An Ingrained, Insignificant, Image in my Mind
- Ibrahim Khalid
- Aug 20, 2024
- 3 min read
I recall one time in 5th grade when for a couple of weeks our English teacher could not come to class. In her place, the school had sent an angry looking subject coordinator to keep us preoccupied. That coordinator, moments after introducing himself to us, gave us a test unlike anything our teacher had prepared us for: a one or two page essay on how technology has affected us. Although it may not seem like a lot, back then, to us, it might as well have been the hardest thing ever.
Nevertheless, I started scribbling down the run-on sentences and bland paragraphs so characteristic of primary school students. I remember handing in my paper, walking outside the classroom door, and instantly receiving devine revelation that the word phone is not written with an f, so that while everyone else was talking about how well they had done, I was outright heartbroken: no doubt that teacher was going to give me an awful grade, and what is worse, he was probably going to have a negative impression of me. However, when one week later we recieved our papers back, I was baffled to find out that, in red ink, the teacher had given my paper a 10 out of 10.
What is more is that no one else had gotten a similar grade. The highest other mark was a 9, and six or so students had that same score, yet instead of being overjoyed, I remember quickly stuffing my paper into my bag, and lying to anyone that had asked by pretending like I too had gotten a 9. Soon after, some of those students with high scores turned to the teacher and asked him why no one had gotten a perfect score. I was bracing myself to have to reveal my real score when the teacher shut them down with a cliche: no one is perfect.
Why? This is why I vividly remember that moment. Why did he not tell them that someone did infact get a perfect score? I understand my actions well enough: I was afraid that the other kids might get jealous, give me unwanted attention, or that it might solidify my image as a nerd. But why did the coordinator not answer the student's question? That I do not understand.
I swiftly went back to my bag and double checked that the markings on it definitely did say 10/10. I checked again a third time when I got back home later on that day, but however hard I looked, and however many times I went back to it, the red ink stayed sprawled across the top corner of the page as it was when I had first gotten it. Then, maybe it was a typo?

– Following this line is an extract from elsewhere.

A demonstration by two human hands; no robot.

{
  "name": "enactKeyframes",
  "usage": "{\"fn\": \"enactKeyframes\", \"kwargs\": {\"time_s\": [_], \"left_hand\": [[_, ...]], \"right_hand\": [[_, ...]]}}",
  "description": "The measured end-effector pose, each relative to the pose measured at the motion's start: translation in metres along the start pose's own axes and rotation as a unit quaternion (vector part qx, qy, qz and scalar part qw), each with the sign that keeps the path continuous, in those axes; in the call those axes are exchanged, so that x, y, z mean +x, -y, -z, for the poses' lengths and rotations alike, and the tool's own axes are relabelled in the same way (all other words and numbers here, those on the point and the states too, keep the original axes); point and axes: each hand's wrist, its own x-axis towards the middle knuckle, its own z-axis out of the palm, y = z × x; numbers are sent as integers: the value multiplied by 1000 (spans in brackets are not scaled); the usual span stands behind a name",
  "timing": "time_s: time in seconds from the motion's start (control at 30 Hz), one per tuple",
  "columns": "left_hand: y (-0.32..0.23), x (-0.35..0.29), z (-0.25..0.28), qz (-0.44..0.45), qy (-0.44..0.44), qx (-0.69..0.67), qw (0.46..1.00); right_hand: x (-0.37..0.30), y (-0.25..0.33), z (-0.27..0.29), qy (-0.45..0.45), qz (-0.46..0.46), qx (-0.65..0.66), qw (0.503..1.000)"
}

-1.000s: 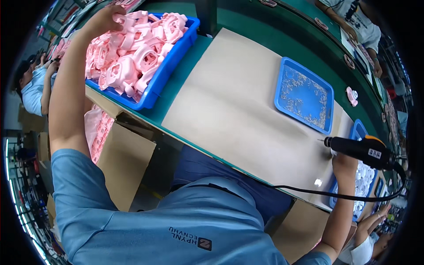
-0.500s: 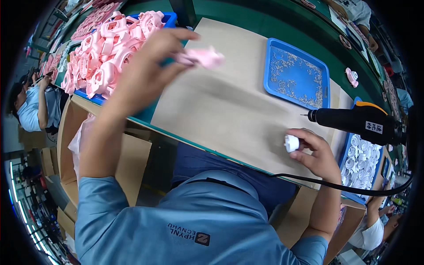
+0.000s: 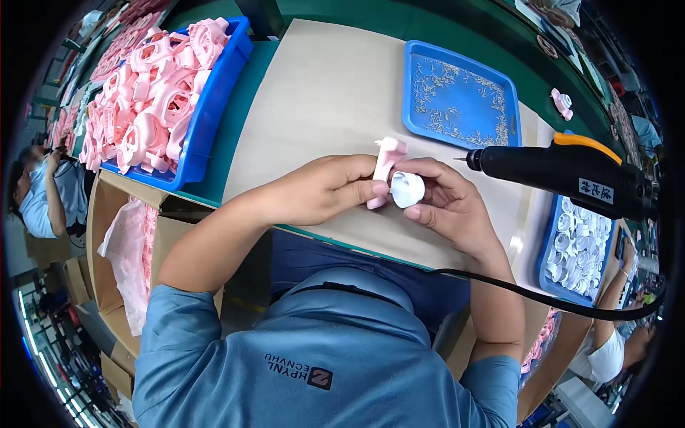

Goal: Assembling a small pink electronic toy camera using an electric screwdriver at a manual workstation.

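Over the middle of the work surface, my left hand [image 3: 335, 187] is closed on a pink plastic part [image 3: 388, 160], held upright between thumb and fingers. Right beside it, my right hand [image 3: 453, 203] grips a white round plastic cap [image 3: 407, 190] by its side. The two parts are close together; whether they touch, I cannot tell. A black electric screwdriver [image 3: 556, 165] with an orange lever lies just right of my right hand, its bit pointing left.
A blue bin [image 3: 207, 118] heaped with pink parts stands at the left. Behind my hands is a blue tray [image 3: 409, 85] of small screws. Another blue bin [image 3: 546, 260] with white caps sits at the right, and the screwdriver's black cable [image 3: 514, 287] crosses my right forearm.
My left hand has come from beside the pink bin to the middle, carrying the pink part. My right hand has moved left and up with the white cap, bringing both together.
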Motion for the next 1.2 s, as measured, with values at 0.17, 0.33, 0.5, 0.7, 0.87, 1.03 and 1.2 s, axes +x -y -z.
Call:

Maybe the coordinator intended to give me an eight or a nine, but had absentmindedly written a ten. What if he had purposefuly given me a perfect score and just forgotten about it? That would be good, but what if, instead, he had given some of the papers to someone else, say his wife or a colleague, to grade, and that person, having lower standards, had given me a not-up-to-standard perfect score? Another possibility is that he might have misunderstood the question and thought that those students who had approached him were talking about why they had not gotten perfect scores. Since I never asked him about it, I will never know, and my mind will never let me believe that I had earned that score. This is just how my mind works.

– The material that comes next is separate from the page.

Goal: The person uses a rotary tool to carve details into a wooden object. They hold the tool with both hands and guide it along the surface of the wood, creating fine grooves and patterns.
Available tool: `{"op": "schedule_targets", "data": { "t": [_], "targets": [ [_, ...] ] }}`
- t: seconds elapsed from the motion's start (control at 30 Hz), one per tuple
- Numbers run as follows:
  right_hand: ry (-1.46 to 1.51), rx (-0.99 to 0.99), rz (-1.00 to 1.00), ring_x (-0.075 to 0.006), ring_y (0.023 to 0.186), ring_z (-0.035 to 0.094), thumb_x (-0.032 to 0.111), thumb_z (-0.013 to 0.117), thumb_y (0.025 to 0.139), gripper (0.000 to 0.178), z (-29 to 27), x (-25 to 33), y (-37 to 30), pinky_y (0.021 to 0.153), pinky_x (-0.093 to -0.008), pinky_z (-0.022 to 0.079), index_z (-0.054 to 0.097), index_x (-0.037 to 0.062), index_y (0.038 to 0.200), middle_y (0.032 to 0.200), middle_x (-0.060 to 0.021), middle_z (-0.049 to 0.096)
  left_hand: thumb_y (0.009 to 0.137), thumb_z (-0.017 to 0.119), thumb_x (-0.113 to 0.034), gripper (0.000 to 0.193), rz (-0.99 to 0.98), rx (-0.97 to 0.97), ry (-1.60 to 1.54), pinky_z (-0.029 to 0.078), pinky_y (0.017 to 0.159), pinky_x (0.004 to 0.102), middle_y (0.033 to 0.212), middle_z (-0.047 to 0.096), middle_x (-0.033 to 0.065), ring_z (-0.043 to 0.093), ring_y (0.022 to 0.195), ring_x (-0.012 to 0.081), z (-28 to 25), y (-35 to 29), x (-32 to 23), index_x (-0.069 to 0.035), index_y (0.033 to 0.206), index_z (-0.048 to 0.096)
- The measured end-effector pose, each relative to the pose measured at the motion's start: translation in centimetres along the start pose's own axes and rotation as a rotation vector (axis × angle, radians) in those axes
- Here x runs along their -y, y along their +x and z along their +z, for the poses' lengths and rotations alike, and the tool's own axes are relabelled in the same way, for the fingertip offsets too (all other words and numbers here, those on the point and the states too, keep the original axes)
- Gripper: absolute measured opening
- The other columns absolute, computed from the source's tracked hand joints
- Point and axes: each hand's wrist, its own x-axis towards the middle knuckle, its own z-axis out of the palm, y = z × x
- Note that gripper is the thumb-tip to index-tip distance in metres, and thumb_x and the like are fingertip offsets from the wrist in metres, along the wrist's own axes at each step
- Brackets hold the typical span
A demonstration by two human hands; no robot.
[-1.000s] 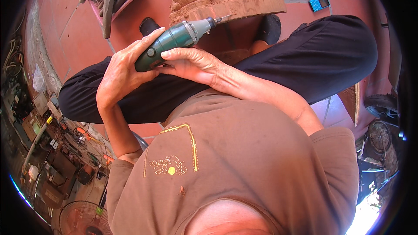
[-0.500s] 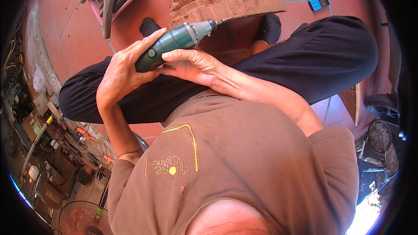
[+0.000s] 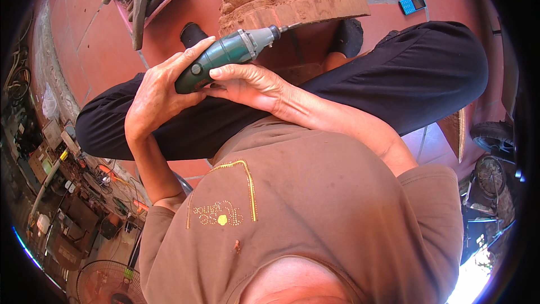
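A green and grey rotary tool lies across both hands above my crossed legs, its thin metal bit pointing up and to the right. My left hand wraps round the rear of its body, with fingers along the far side. Against the near side presses the thumb of my right hand, the other fingers curling underneath and partly hidden. Just beyond the bit stands a carved brown wooden piece with a stepped base. The bit's tip appears close to its lower edge; whether they touch I cannot tell.
A pink basket of wooden-handled tools stands at the far left on the red tiled floor. The blue phone lies far right. A fan, cables and clutter fill the lower left; a wheel is at the right.
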Motion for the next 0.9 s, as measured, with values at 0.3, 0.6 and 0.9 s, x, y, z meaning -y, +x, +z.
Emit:
{"op": "schedule_targets", "data": {
  "t": [0.3,0.6,0.9],
  "targets": [
    [-0.013,0.000,-0.003,-0.0249,0.131,0.060,0.001,0.077,0.091,0.049,-0.2,0.2,0.5,0.122,-0.0517,0.041,0.058,0.0043,0.136,0.132,-0.0118,0.065,0.072,0.081,-0.008,0.089,0.099,-0.090,0.018,0.057,0.091,0.0471,0.122,0.071,0.0204,0.068,0.108,0.0438,0.4,0.1,0.6,-0.019,0.154,0.052],
    [-0.024,0.011,-0.020,-0.0263,0.131,0.060,0.003,0.077,0.092,0.047,-0.1,0.6,0.7,0.121,-0.0527,0.041,0.060,0.0049,0.136,0.131,-0.0114,0.066,0.069,0.080,-0.007,0.090,0.053,-0.092,0.030,0.056,0.092,0.0473,0.123,0.070,0.0205,0.068,0.109,0.0440,0.3,0.3,0.4,-0.019,0.154,0.053],
    [-0.040,0.022,-0.023,-0.0265,0.130,0.061,0.003,0.077,0.092,0.047,0.3,1.1,0.8,0.121,-0.0522,0.041,0.060,0.0056,0.136,0.132,-0.0116,0.066,0.068,0.078,-0.005,0.090,0.059,-0.118,0.016,0.056,0.091,0.0466,0.120,0.071,0.0197,0.068,0.107,0.0442,0.3,0.5,0.4,-0.019,0.154,0.053]
  ]
}}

I could be reflecting about how painful something was just for my mind to accuse me of simply being soft and pathetic, or I could be thinking about how hurtful and inconsiderate someone is for my mind to offer the suggestion that I, in fact, am the inconsiderate one and that the belligerent person is in the right. This is also a part of why that memory is so ingrained in my mind: I could never be happy that I had gotten a 10 on that paper because my mind will always be there to remind me of the very real possibility that that was just a typo.